▶ WORK INSTRUCTION: Exactly how many lines in the listing contain "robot"? Respond with the number and nothing more.
(RECORDS FOR THE EXERCISE)
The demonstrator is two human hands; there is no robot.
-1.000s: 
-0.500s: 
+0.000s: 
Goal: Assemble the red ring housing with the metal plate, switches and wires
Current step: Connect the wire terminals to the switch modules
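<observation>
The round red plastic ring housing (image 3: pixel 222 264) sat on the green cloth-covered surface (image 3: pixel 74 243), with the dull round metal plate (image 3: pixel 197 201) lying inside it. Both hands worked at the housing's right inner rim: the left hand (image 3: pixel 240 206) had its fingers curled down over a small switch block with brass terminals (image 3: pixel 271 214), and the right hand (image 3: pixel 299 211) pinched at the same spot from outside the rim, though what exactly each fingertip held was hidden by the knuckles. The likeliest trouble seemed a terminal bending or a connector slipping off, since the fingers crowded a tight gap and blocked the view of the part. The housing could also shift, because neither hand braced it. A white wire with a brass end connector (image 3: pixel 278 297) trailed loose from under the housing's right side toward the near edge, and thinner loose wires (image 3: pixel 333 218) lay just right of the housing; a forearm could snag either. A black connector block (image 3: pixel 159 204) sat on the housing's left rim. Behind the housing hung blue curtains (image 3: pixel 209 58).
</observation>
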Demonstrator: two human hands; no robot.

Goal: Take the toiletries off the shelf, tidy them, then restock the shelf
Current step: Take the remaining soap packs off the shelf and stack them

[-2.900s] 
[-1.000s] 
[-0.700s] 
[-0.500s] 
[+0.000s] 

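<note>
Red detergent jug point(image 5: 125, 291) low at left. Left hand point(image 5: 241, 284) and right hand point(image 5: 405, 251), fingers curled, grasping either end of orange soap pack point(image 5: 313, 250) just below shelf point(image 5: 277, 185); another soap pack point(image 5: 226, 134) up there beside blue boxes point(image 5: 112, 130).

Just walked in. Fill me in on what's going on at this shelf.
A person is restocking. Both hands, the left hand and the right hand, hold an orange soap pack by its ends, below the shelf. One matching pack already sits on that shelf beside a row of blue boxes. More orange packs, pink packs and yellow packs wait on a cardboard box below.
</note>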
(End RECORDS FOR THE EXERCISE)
▶ COMPLETED TASK: 2